Spin Waves and Spatially Anisotropic Exchange Interactions in the $\mathrm{S=2}$ Stripe Antiferromagnet Rb$_{0.8}$Fe$_{1.5}$S$_2$

TL;DR

This study investigates spin waves in Rb$_{0.8}$Fe$_{1.5}$S$_2$, revealing anisotropic exchange interactions and a localized high-spin state, indicating a Mott-like insulating behavior distinct from iron pnictides.

Contribution

It provides the first detailed inelastic neutron scattering analysis of spin waves in Rb$_{0.8}$Fe$_{1.5}$S$_2$, demonstrating anisotropic exchange and localized electron behavior.

Findings

Spin wave spectra are well described by a Heisenberg model with anisotropic exchange.
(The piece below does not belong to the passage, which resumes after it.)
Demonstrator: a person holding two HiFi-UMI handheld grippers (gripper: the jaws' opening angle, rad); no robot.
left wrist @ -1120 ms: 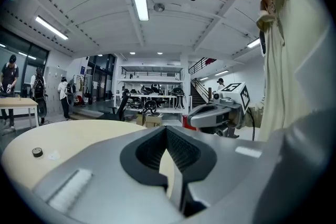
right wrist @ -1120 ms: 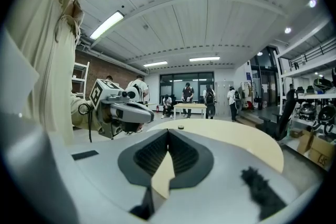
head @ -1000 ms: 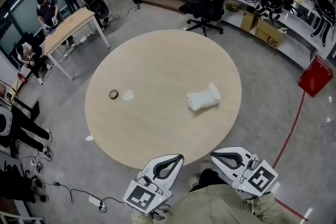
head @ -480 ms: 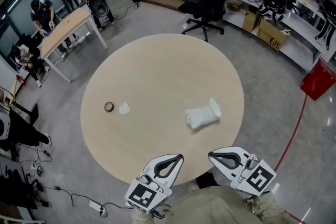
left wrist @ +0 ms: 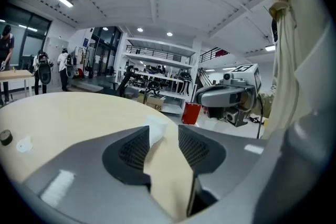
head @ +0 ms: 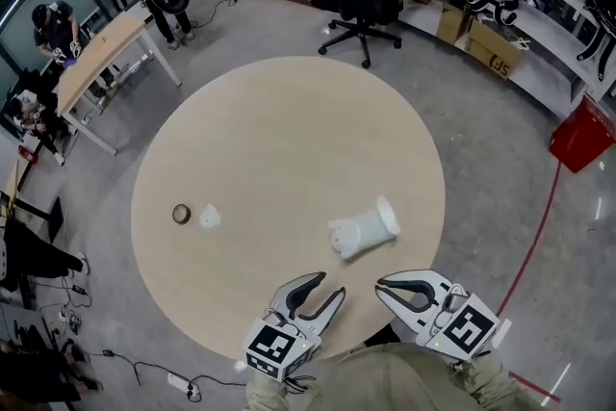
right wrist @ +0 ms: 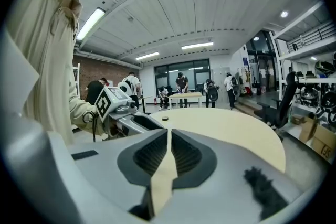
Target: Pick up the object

The total magnetic moment suggests a high-spin $S \\approx 2$ state.

The material is a Mott-like insulator with localized $3d$ electrons.

Abstract

An inelastic neutron scattering study of the spin waves corresponding to the stripe antiferromagnetic order in insulating Rb$_{0.8}$Fe$_{1.5}$S$_2$ throughout the Brillouin zone is reported. The spin wave spectra are well described by a Heisenberg Hamiltonian with anisotropic in-plane exchange interactions. Integrating the ordered moment and the spin fluctuations results in a total moment squared of $27.6\pm4.2\mu_B^2$/Fe, consistent with $\mathrm{S \approx 2}$. Unlike $X$Fe$_2$As$_2$ ($X=$ Ca, Sr, and Ba), where the itinerant electrons have a significant contribution, our data suggest that this stripe antiferromagnetically ordered phase in Rb$_{0.8}$Fe$_{1.5}$S$_2$ is a Mott-like insulator with fully localized $3d$ electrons and a high-spin ground state configuration. Nevertheless, the anisotropic exchange couplings appear to be universal in the stripe phase of Fe pnictides and chalcogenides.